Es wäre nicht fair gewesen, dem Bauherrn aus Eigeninteresse die realistische Einschätzung der Situation vorzuenthalten. Ich hatte auch keine Lust, einem Auftrag entgegenzusehen, in dem ich über kurz oder lang wie ein streitender Schuljunge eine fehlende Kooperation des Architekten bei einer "höheren Instanz", dem Bauherrn, einfordern zu müssen. Einen freundlichen, vielleicht etwas naiven und dazu überaus harmoniebedürften älteren Herrn ändern zu wollen lag mir ebenfalls fern. Ganz zu schweigen von einem offensichtlich "auf Krawall gebürsteten" Architekten, der seine Felle davonschwimmen sah. Der Schmerz über das entgangene Projekt hielt sich in Grenzen, zumal mich der Bauherr unerwartet auf freiwilliger Basis, ohne dass ich eine Forderung erhoben hätte, für die aufgewendete Zeit entlohnte - ein nobler Zug, wie ich fand.
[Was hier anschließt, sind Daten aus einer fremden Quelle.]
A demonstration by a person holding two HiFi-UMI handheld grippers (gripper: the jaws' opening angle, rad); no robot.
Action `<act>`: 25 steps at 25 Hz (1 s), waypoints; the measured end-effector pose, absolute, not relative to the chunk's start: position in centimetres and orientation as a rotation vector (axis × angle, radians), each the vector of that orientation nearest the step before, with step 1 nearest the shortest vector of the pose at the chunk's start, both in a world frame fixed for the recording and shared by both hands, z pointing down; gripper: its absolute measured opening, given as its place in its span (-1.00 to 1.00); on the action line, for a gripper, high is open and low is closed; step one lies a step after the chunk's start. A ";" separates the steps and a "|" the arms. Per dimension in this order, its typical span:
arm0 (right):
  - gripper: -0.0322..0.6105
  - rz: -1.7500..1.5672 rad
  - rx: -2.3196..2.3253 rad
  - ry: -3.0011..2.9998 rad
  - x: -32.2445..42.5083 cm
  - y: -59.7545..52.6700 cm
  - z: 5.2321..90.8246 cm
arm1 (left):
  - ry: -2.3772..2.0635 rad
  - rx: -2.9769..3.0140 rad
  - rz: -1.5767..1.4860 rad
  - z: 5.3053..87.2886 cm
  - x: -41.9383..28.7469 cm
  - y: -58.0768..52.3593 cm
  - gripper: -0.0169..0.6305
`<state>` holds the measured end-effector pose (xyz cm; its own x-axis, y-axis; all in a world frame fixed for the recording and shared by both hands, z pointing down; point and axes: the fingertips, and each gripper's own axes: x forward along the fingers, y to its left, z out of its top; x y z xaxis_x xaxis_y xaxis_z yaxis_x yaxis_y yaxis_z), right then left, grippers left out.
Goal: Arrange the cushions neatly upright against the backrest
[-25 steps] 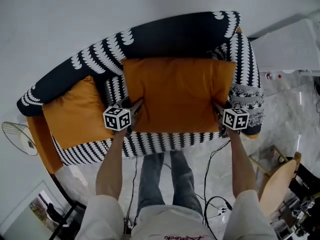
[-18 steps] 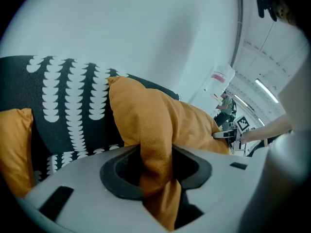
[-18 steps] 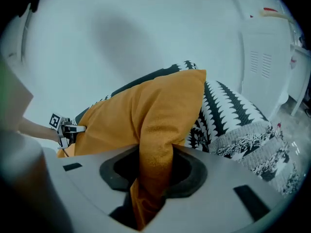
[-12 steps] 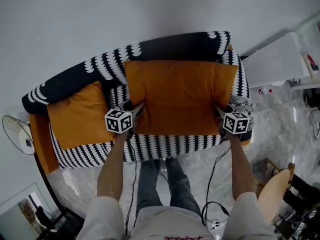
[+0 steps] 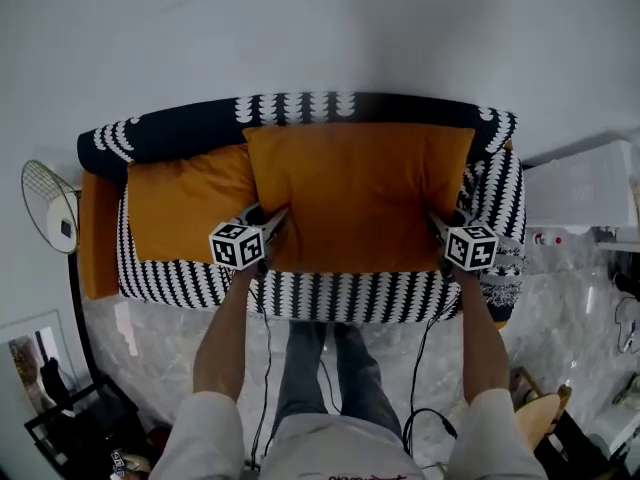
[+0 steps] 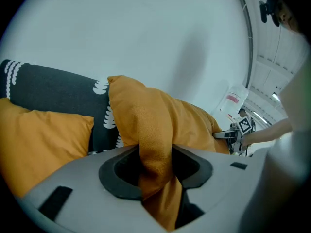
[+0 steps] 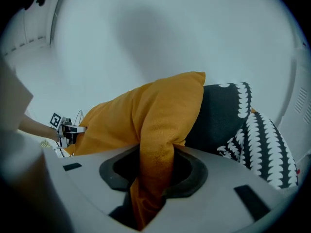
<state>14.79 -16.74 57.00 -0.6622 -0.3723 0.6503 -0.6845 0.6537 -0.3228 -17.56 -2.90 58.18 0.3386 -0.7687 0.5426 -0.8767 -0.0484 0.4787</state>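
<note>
Together, left tool (image 5: 272, 218) and right tool (image 5: 438, 223) pinch opposite side edges of the large cushion (image 5: 360, 193), top edge at the sofa backrest (image 5: 300, 108); striped seat (image 5: 340, 293) shows at the sofa's front

the sofa (image 5: 345, 296) is black with rows of white scallops. on the sofa, the big cushion (image 5: 360, 193) and the smaller cushion (image 5: 185, 203) are plain orange. the floor (image 5: 150, 353) beside the sofa is pale grey marble.
</note>
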 end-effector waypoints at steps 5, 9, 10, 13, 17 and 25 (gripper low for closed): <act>-0.42 0.729 0.825 -2.362 12.6 -18.7 56.3 | -1.495 1.851 0.164 57.0 -19.7 -4.6 -0.37; -0.41 0.707 0.858 -2.396 11.5 -21.1 55.4 | -1.517 1.893 0.149 55.6 -21.0 -7.4 -0.37; -0.40 0.697 0.866 -2.407 11.2 -21.8 55.0 | -1.526 1.901 0.146 55.2 -21.4 -8.1 -0.36; -0.39 0.679 0.878 -2.434 10.2 -23.3 54.2 | -1.548 1.920 0.134 54.2 -22.4 -9.7 -0.35; -0.39 0.678 0.880 -2.425 9.8 -24.2 54.8 | -1.550 1.920 0.121 54.5 -22.9 -10.4 -0.35; -0.28 0.687 0.884 -2.350 10.4 -23.0 60.0 | -1.555 1.877 0.180 60.1 -22.8 -9.4 -0.26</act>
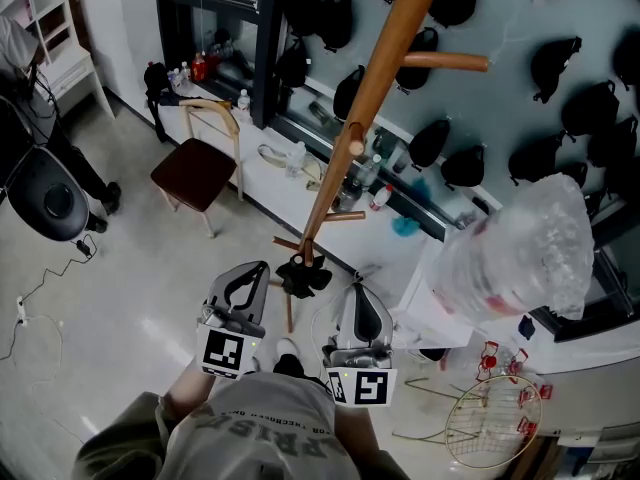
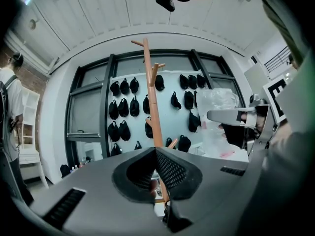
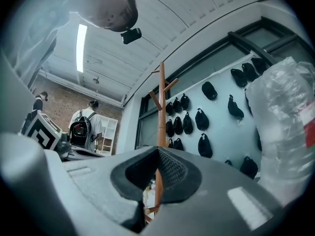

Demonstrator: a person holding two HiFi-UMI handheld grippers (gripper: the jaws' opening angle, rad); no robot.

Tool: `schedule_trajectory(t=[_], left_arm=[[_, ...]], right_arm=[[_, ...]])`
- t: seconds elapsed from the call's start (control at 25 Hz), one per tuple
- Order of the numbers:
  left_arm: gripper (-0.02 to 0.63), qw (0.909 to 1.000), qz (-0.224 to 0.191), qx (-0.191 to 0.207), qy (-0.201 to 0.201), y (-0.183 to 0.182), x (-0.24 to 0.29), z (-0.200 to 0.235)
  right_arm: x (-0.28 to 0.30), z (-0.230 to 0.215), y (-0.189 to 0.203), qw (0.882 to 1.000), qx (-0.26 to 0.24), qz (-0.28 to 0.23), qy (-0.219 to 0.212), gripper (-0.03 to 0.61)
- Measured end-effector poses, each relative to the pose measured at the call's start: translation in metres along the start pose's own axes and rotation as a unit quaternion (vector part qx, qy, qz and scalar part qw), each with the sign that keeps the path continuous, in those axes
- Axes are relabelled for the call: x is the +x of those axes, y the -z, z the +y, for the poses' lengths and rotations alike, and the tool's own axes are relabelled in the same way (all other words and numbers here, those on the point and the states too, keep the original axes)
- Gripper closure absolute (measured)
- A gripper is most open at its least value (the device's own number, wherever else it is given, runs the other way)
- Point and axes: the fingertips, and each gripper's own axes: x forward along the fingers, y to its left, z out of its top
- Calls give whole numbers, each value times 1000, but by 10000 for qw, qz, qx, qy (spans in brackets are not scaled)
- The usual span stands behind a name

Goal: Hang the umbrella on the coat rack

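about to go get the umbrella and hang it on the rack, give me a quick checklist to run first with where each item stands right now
1. Is the left gripper open to grasp? Not ok: its jaws are shut with nothing between them.
2. Is the right gripper open to grasp? Not ok: its jaws are shut and it is empty too.
3. Is the umbrella located? Cannot tell: a black bundle lies at the rack's foot, too small to identify.
4. Is the coat rack standing upright? Ok: its pole looks vertical in both gripper views.
5. Is a peg free? Ok: the upper peg is bare.
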Motion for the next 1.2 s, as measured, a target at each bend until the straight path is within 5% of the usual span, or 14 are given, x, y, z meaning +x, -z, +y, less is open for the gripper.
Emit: schedule_trajectory(t=[1.2], left_arm=[[603, 9996, -148, -222, -11, -5, 2, 7]], right_arm=[[11, 5, -2, 9996, -292, 58, 13, 580]])
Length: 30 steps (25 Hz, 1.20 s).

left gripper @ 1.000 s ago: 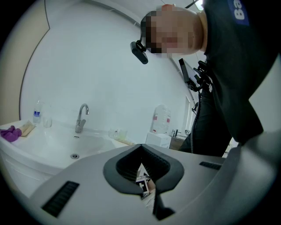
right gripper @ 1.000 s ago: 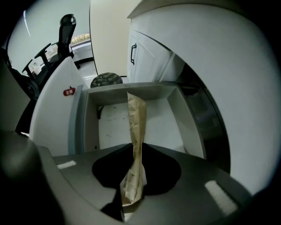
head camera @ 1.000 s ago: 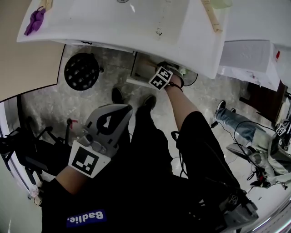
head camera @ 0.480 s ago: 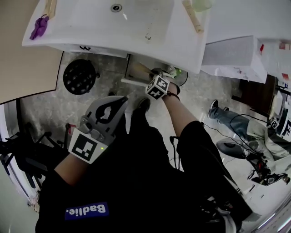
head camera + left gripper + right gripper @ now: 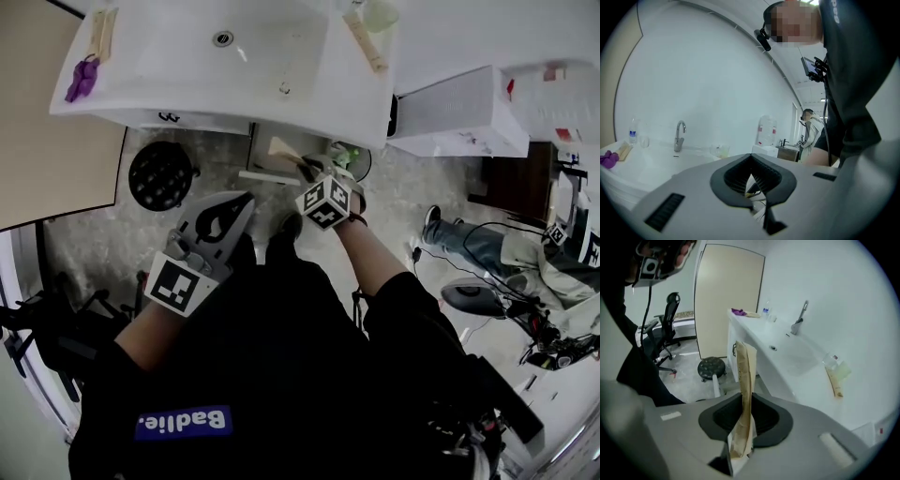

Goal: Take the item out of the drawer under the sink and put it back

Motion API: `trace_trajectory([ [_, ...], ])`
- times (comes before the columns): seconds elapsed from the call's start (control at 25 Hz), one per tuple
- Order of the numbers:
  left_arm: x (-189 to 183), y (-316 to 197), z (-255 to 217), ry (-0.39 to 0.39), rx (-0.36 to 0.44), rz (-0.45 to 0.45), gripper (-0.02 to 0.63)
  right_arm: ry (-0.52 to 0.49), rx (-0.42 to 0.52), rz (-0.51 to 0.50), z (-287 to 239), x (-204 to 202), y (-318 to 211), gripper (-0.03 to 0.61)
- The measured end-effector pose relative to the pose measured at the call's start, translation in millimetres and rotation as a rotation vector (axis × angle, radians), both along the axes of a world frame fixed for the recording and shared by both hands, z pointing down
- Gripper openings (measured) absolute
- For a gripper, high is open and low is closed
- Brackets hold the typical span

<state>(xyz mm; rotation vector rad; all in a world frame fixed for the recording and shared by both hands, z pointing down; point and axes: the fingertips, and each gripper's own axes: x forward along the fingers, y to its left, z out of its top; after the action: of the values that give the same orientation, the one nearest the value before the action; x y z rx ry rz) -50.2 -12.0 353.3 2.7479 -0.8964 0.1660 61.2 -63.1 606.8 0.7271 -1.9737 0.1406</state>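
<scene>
Left gripper (image 5: 246,197): held low over the person's lap, well apart from the sink (image 5: 216,84); its jaws are closed together and nothing is between them; it takes no part in the work now.
Drawer (image 5: 267,175): under the sink, pulled out towards the person; from the head view I cannot tell what more lies inside it.
Paper bag (image 5: 745,376): this is the thing of the task; flat, brown and a little wrinkled; it stands upright in the right gripper, in front of the cabinet and near the open drawer; it does not rest on anything.
Right gripper (image 5: 314,173): reached forward under the rim of the sink; its jaws are closed on the lower part of the paper bag.
Done, as I judge: the drawer is open; the bag is gripped and lifted out of it.
Left, as I judge: to lower the bag back into the drawer; to open the jaws; perhaps to push the drawer shut.
</scene>
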Motion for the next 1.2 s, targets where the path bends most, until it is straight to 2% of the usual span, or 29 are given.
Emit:
trace_trajectory([
  [0.56, 28, -14, -13, 0.023, -0.001, 0.045, 0.006, -0.305, 0.181, 0.146, -153, 5, 6, 0.06],
  [0.96, 36, -14, -10, 0.011, -0.003, 0.057, 0.005, -0.346, 0.229, 0.159, -179, 9, 10, 0.06],
  [1.2, 36, -8, -14, 0.061, -0.014, 0.072, 0.005, -0.337, 0.224, 0.142, -177, 8, 15, 0.06],
])
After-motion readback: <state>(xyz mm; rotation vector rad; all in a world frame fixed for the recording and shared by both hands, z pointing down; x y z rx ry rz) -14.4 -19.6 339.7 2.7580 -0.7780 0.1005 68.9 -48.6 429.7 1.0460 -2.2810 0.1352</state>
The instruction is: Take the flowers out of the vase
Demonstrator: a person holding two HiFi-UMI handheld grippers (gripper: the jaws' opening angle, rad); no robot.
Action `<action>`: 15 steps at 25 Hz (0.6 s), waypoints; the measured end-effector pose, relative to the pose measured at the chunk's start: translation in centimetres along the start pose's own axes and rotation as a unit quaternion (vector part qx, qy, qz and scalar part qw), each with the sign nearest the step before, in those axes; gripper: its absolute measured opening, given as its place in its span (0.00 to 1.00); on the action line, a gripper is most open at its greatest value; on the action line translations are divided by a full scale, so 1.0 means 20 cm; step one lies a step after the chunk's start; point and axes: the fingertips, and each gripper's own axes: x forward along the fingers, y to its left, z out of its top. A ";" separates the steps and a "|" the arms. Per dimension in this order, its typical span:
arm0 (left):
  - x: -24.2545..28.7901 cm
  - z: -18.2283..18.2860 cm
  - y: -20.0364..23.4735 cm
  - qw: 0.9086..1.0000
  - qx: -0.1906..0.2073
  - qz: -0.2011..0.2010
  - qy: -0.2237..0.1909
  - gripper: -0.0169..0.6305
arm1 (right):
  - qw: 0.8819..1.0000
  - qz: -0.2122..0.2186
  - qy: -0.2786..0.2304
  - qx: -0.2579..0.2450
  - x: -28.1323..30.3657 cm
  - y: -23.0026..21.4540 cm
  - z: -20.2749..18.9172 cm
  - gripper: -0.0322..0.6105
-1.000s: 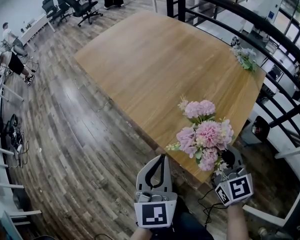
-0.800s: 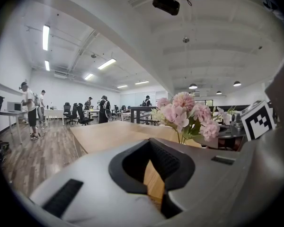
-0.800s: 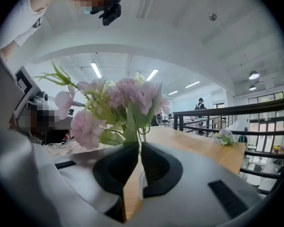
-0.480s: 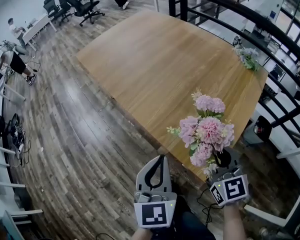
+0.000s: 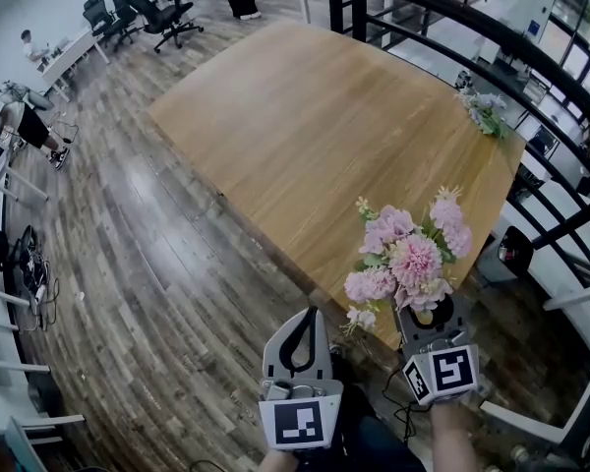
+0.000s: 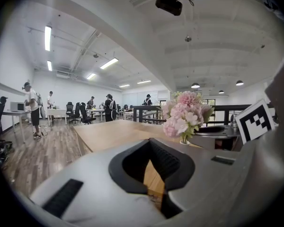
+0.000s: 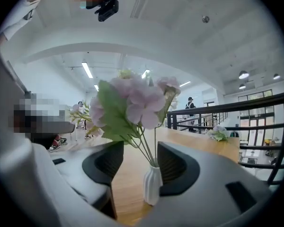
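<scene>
The pink flowers [image 5: 408,259], green-leaved on thin stems, stood upright in a small white ribbed vase [image 7: 152,183] at the counter's [image 5: 305,116] near edge, lower right. My right gripper [image 7: 138,164] had just been opening, with the vase between its jaws. My left gripper [image 5: 297,334] was closed and empty.
</scene>
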 end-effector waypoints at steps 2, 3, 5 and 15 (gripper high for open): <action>-0.01 -0.01 0.01 1.000 -0.003 0.001 0.001 0.08 | 1.000 -0.004 0.000 -0.007 0.00 0.00 0.01 0.43; -0.01 -0.02 0.01 1.000 -0.004 0.001 0.000 0.08 | 1.000 -0.008 -0.001 -0.009 0.00 0.01 0.01 0.44; -0.01 -0.02 0.01 1.000 -0.003 0.000 -0.001 0.08 | 1.000 -0.014 -0.002 -0.014 0.00 0.01 0.01 0.46; -0.02 -0.03 0.00 1.000 0.000 0.002 0.001 0.08 | 0.999 -0.012 0.004 -0.032 0.03 0.06 -0.03 0.53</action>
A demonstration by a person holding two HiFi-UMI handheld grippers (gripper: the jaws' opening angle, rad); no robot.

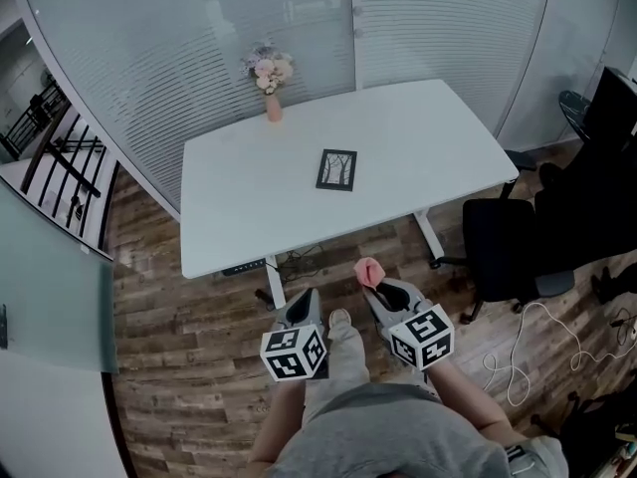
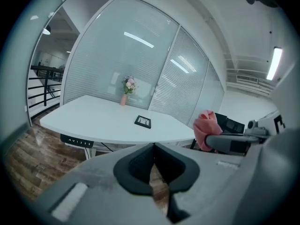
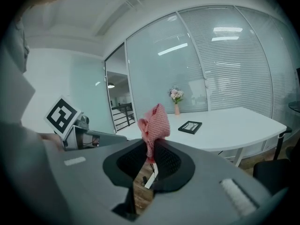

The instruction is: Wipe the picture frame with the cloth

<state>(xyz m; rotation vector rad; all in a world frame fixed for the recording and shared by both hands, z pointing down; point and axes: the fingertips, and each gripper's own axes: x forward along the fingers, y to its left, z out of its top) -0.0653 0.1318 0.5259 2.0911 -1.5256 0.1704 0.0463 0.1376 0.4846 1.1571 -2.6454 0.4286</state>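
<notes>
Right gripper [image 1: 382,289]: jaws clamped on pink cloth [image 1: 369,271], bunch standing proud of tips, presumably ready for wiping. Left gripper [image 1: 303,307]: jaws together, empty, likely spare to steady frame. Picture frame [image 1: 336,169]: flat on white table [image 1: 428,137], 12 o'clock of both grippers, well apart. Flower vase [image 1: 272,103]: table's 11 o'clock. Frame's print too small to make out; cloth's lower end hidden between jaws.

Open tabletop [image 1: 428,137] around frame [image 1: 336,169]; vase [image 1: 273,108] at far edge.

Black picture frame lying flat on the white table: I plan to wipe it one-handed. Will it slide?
Likely slides: the black picture frame looks thin and light on the smooth white table. Flat-lying, it shouldn't tip.
</notes>
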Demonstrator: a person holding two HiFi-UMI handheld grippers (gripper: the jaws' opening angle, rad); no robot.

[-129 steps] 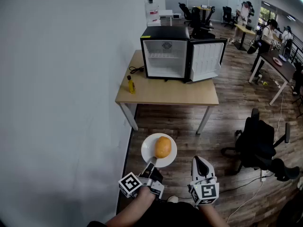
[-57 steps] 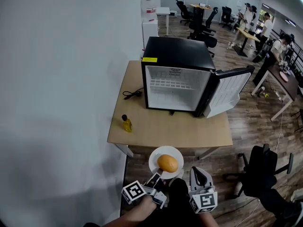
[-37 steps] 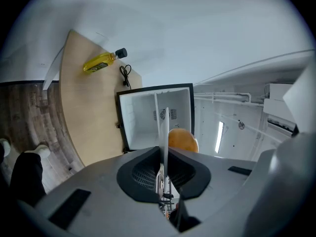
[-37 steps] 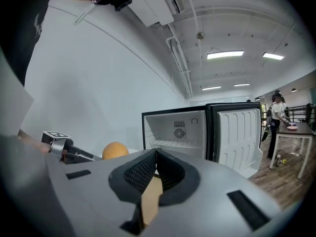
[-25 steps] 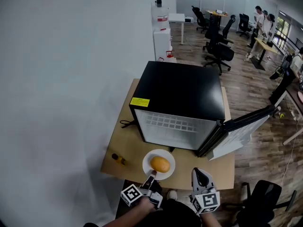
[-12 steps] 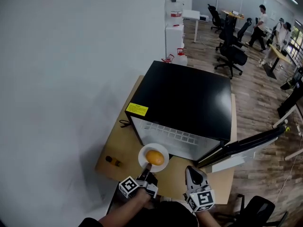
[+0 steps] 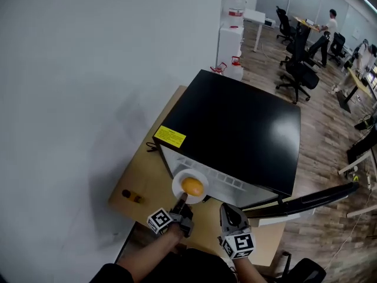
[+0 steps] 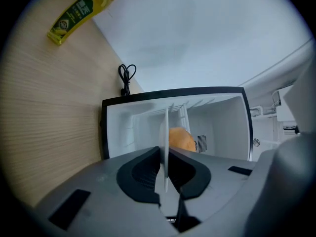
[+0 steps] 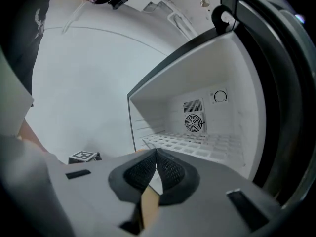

An einem anderen Tag hätte ich mich vielleicht auf eine Auseinandersetzung mit dem Architekten eingelassen. An diesem Tag hatte ich einfach keine Lust dazu, und das war gut so. Ich habe meine Nerven geschont und es gab mir ein gutes Gefühl, nicht auf die offensichtlichen Provokationen eingestiegen zu sein. In meinen Soft-Skill-Seminaren werde ich gelegentlich gefragt, wie man es schafft, auf streitsüchtige Zeitgenossen nicht zu reagieren oder Provokationen an sich abgleiten zu lassen, statt mit gleicher Münze zurückzuzahlen. Im Grunde ist die Sache ganz einfach: Ich bin mir dessen bewusst, dass mich jemand mit seinem aggressiven Verhalten aus der Reserve locken will, mich manipulieren will. Gleichzeitig weiß ich, dass Ärger und Stress die Sinne vernebeln und das klare Denken verhindern. Was also liegt näher, als innerlich zu schmunzeln und durch die demonstrative Gelassenheit zu zeigen, dass man dagegen immun ist. Diese Gelassenheit ist im Übrigen, wenn man diese Denkweise verinnerlicht hat, keine Show, sondern echt. Die Provokation geht einem dann wirklich nicht mehr unter die Haut, sondern perlt an einem ab - ein gutes Gefühl der Kontrolle und Souveränität! Versuchen Sie es mal!